Хуже этого уже ничего не может быть, кажется Марлоу. Но затем он встречает живущего в верховьях реки Конго Курца, который пришел к убеждению, что имеет полное право распоряжаться жизнью и смертью местных жителей. Он держит их в повиновении риторикой и ритуалами, а дом его окружен черными головами, насаженными на колья. Марлоу с горькой иронией замечает, что эти человеческие головы “лишь свидетельствовали о том, что мистер Курц, потворствовавший разнообразным своим страстям, нуждался в выдержке, что чего-то ему не хватало, какой-то мелочи в критический момент, несмотря на великолепное его красноречие”. Эта недостающая ему “мелочь” — человеческая порядочность. И при всем том это чудовище — образованный человек: “Его мать была наполовину англичанкой, отец — наполовину французом. Вся Европа участвовала в создании Курца”. В этом парадоксальность ситуации, какой ее видит Конрад и его alter ego Марлоу. Иными словами, все мы, цивилизованные европейцы, способны на то же, что и Курц. Это живет в наших сердцах, и в наших поступках, и в нашем молчаливом согласии с политическими действиями наших правительств. Страдания туземцев под игом чиновничьей бюрократии достаточно тяжелы, но Марлоу удается убедить себя, что он (как и его читатель) не такой, как эти чиновники. Но убедить себя в том, что он не такой, как образованный, обезумевший и беспощадный Куртц, он не может.

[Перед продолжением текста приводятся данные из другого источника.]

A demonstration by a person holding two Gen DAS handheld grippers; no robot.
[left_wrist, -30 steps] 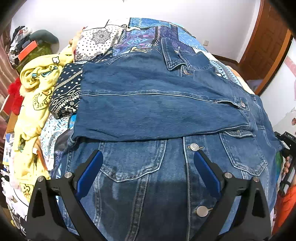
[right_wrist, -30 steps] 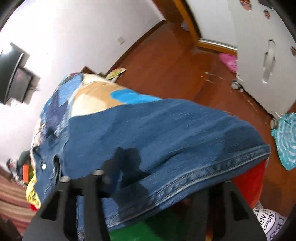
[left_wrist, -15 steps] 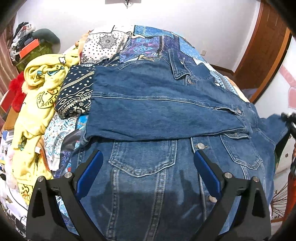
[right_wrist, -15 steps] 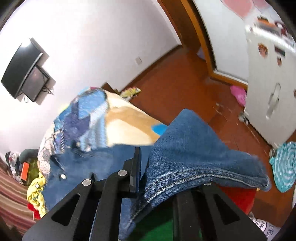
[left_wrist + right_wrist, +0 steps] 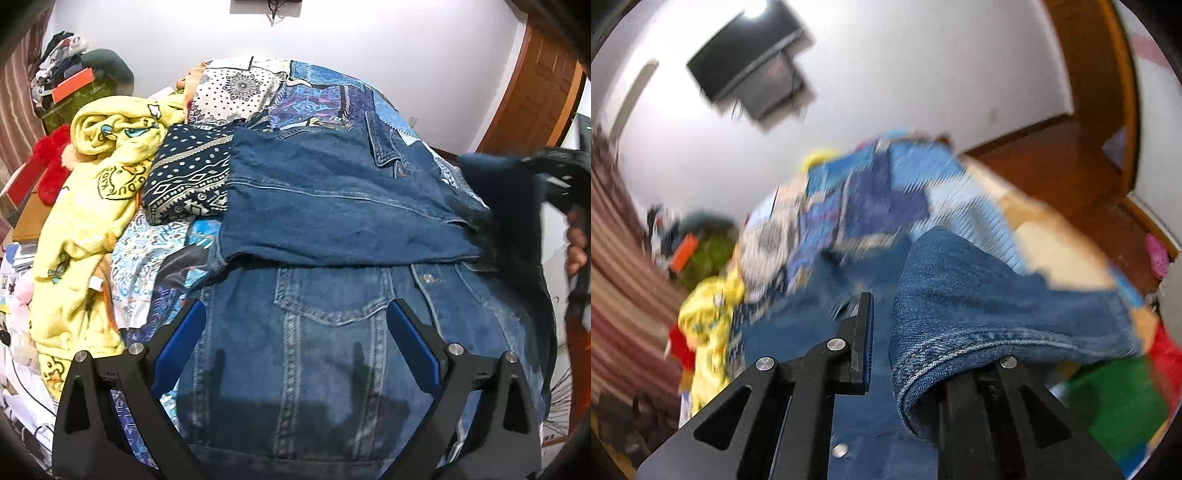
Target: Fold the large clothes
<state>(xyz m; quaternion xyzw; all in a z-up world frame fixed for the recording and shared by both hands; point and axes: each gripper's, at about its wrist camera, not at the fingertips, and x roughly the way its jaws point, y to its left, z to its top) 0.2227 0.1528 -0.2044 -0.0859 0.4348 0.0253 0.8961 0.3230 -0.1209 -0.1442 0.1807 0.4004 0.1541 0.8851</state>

Понятые таким образом проблемы империализма подвергаются дальнейшему изучению в романе “Ностромо” (1904). Теперь под пером Конрада возникает целое государство Костагуана со своей историей, географией, политикой и экономикой, и автор пытается представить себе, что произойдет, если одна из провинций этого государства попытается отстоять свое благополучие и стабильность, отделившись от центра и провозгласив собственную независимость. Конрад хочет представить себе, как будут развиваться события и к каким последствиям для всех участников они приведут. Преданные своему делу мятежники олицетворяют образованных и разочаровавшихся патриотов со всех концов света — включая, разумеется, и родную Конраду Польшу. На правителях вымышленной страны лежит особый отпечаток тирании, глупости и идеализма, свойственный диктаторам. А богачи-капиталисты, которые вкладывают средства в Костагуану и разрабатывают идеологию, позволяющую им беспрепятственно эксплуатировать местные природные ресурсы, напоминают английских, американских и российских предпринимателей, изображенных в равно неприглядном виде.
Что общего имеет это широкое политическое полотно с конрадовскими одинокими душами, которые живут под знаком борьбы с бременем жизни? Но таков дар этого художника, что и в “Ностромо” почти все герои оказываются в нравственной изоляции, в мечтательном одиночестве, хотя на первый взгляд вроде бы участвуют в общем деле. Но если они и действуют вместе, то во имя разных целей и разных идеалов.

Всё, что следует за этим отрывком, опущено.